» **Exercise goal**: In the material below, pictures must be dropped. Repeat exactly, and only, the lines from the line with "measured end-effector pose" to the line with "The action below", both ends included.

▽

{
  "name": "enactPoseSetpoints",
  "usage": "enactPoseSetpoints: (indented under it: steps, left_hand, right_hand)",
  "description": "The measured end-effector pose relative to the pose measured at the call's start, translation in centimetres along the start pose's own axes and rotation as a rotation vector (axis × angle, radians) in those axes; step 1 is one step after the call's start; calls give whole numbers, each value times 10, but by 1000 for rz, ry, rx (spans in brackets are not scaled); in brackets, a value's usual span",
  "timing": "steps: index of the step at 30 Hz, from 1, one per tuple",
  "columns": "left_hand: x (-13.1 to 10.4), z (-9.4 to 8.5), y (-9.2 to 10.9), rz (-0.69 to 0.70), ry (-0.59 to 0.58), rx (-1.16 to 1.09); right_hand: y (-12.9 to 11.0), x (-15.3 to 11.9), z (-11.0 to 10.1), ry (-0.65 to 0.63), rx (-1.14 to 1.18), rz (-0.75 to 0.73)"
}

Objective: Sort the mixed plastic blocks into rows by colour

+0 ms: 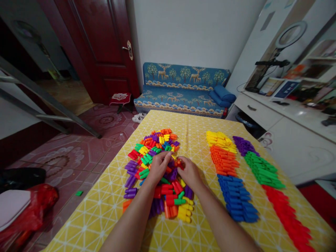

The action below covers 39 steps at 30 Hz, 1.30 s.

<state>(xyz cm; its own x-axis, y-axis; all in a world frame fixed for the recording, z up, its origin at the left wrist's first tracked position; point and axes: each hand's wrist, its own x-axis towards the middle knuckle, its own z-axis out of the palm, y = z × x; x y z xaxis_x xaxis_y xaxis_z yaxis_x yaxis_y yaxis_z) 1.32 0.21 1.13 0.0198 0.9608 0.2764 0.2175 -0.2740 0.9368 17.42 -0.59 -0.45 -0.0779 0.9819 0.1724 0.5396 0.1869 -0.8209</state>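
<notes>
Both hands are close together over a mixed heap of plastic building pieces (147,159), bullet-shaped with paired prongs, in red, orange, yellow, green, blue and purple. My left hand (159,167) is closed in a pinch, and a small yellow building piece (173,157) shows at its fingertips. Just to its right, my right hand (191,174) has its thumb and fingers closed on an orange-red building piece (179,163). The fingers partly cover both pieces, and whether the two touch I cannot tell. Loose yellow pieces (185,211) lie near my right forearm.
Sorted by colour on the table's right are yellow (221,141), orange (224,160), blue (236,198), purple (244,145), green (263,169) and red (287,217) piles. A yellow patterned cloth (105,218) covers the table. Beyond stands a blue sofa (178,94). One green piece (79,193) lies on the floor.
</notes>
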Motion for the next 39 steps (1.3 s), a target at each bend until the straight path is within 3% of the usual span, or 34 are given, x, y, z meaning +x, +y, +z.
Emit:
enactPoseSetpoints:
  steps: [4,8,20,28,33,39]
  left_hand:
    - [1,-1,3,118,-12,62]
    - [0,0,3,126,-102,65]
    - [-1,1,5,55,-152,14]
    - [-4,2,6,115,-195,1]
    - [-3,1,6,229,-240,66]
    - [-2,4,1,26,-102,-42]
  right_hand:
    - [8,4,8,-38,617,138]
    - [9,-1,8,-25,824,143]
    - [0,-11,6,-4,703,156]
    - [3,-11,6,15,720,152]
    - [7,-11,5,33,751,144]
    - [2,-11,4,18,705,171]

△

» **Exercise output**:
  "description": "The measured end-effector pose relative to the pose measured at the call's start, translation in centimetres along the start pose's own axes and rotation as a rotation vector (axis × angle, radians) in those axes; step 1 is one step after the call's start; calls give whole numbers, each value times 10, but by 1000 for rz, ry, rx (spans in brackets are not scaled); in brackets, a value's usual span",
  "timing": "steps: index of the step at 30 Hz, from 1, one per tuple",
  "columns": "left_hand: x (-13.1 to 10.4), z (-9.4 to 8.5), y (-9.2 to 10.9), rz (-0.69 to 0.70), ry (-0.59 to 0.58), rx (-1.16 to 1.09); right_hand: y (-12.9 to 11.0), x (-15.3 to 11.9), z (-11.0 to 10.1), ry (-0.65 to 0.63), rx (-1.14 to 1.18), rz (-0.75 to 0.73)"
}

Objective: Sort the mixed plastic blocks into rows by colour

+0 ms: 

The action below covers 39 steps at 30 Hz, 1.30 s.

That concludes the response.